## Task to carry out
Everything in the listing below should be written out again exactly, except the pictures.

## Data below
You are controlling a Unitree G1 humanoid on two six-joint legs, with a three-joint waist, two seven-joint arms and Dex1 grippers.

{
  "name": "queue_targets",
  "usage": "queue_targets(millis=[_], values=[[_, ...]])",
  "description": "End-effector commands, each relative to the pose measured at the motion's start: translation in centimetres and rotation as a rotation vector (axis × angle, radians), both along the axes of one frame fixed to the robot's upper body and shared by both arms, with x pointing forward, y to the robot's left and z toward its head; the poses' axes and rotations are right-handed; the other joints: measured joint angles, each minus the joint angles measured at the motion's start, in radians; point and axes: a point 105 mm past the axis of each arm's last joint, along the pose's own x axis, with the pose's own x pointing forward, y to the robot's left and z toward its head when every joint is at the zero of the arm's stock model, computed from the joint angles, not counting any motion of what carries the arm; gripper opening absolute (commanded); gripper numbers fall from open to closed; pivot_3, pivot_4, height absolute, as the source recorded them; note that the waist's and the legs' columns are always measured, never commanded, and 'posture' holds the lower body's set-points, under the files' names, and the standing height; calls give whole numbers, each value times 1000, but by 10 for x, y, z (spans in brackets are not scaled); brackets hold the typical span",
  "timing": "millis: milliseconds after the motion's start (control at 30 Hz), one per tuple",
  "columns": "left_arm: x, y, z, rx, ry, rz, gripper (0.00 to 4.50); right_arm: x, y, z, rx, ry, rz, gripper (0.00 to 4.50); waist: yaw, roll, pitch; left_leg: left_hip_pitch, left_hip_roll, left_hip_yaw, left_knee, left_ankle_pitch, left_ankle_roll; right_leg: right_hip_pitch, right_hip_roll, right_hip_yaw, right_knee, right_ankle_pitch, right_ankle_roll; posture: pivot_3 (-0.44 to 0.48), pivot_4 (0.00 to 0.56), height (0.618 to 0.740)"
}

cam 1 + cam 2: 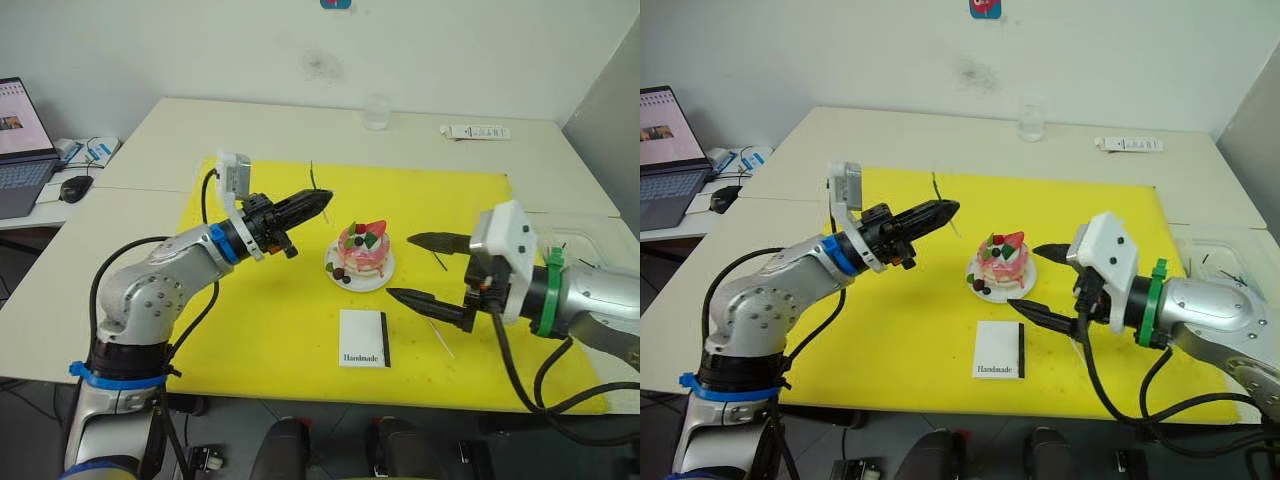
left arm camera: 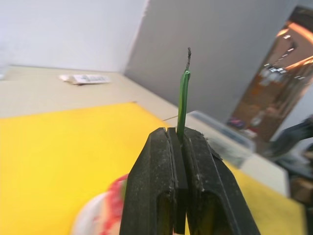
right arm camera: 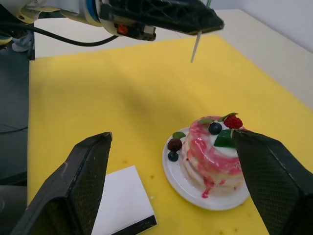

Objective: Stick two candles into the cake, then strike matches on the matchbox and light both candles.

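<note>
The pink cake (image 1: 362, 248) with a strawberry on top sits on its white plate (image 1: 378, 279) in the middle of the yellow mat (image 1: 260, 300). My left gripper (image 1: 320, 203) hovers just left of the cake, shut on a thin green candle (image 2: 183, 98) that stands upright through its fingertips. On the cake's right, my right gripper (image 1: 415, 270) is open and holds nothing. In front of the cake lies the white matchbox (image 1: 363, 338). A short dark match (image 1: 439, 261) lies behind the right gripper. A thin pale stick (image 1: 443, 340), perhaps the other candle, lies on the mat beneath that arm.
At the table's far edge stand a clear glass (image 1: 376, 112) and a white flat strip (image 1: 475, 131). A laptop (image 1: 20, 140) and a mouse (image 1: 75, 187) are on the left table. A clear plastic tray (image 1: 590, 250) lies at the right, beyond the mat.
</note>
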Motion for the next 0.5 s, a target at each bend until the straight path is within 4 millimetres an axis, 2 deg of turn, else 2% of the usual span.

## Answer to this exercise
You are controlling a Unitree G1 humanoid on two six-joint legs, with a three-joint waist, two seven-joint arms and Dex1 grippers.

{
  "name": "queue_targets",
  "usage": "queue_targets(millis=[_], values=[[_, ...]])",
  "description": "End-effector commands, each relative to the pose measured at the motion's start: translation in centimetres and rotation as a rotation vector (axis × angle, radians), both along the axes of one frame fixed to the robot's upper body and shared by both arms, with x pointing forward, y to the robot's left and z toward its head; the poses' axes and rotations are right-handed; the other joints: measured joint angles, each minus the joint angles measured at the motion's start, in radians; point and axes: a point 105 mm past the axis of each arm's last joint, along the pose's own x axis, with the pose's own x pointing forward, y to the robot's left and z toward its head when every joint is at the zero of the arm's stock model, computed from the joint angles, not counting any motion of what carries the arm; gripper opening absolute (commanded); gripper numbers fall from open to closed; pivot_3, pivot_4, height absolute, as the source recorded them; note that the waist's and the legs' columns are always measured, never commanded, and 'posture' holds the lower body's set-points, under the files' names, and the standing height; calls give whole numbers, each value times 1000, but by 10 for x, y, z (spans in brackets are not scaled); brackets hold the typical span",
  "timing": "millis: milliseconds after the motion's start (control at 30 Hz), one per tuple",
  "columns": "left_arm: x, y, z, rx, ry, rz, gripper (0.00 to 4.50); right_arm: x, y, z, rx, ry, rz, gripper (0.00 to 4.50); waist: yaw, roll, pitch; left_leg: left_hip_pitch, left_hip_roll, left_hip_yaw, left_knee, left_ankle_pitch, left_ankle_roll; right_leg: right_hip_pitch, right_hip_roll, right_hip_yaw, right_knee, right_ankle_pitch, right_ankle_roll; posture: pivot_3 (-0.44 to 0.48), pivot_4 (0.00 to 0.56), height (0.618 to 0.740)"
}

cam 1 + cam 2: 
left arm camera: 
right arm camera: 

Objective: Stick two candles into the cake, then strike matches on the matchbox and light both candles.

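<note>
The pink cake (image 1: 362, 248) with a strawberry on top sits on its white plate (image 1: 378, 279) in the middle of the yellow mat (image 1: 260, 300). My left gripper (image 1: 320, 203) hovers just left of the cake, shut on a thin green candle (image 2: 183, 98) that stands upright through its fingertips. On the cake's right, my right gripper (image 1: 415, 270) is open and holds nothing. In front of the cake lies the white matchbox (image 1: 363, 338). A short dark match (image 1: 439, 261) lies behind the right gripper. A thin pale stick (image 1: 443, 340), perhaps the other candle, lies on the mat beneath that arm.
At the table's far edge stand a clear glass (image 1: 376, 112) and a white flat strip (image 1: 475, 131). A laptop (image 1: 20, 140) and a mouse (image 1: 75, 187) are on the left table. A clear plastic tray (image 1: 590, 250) lies at the right, beyond the mat.
</note>
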Motion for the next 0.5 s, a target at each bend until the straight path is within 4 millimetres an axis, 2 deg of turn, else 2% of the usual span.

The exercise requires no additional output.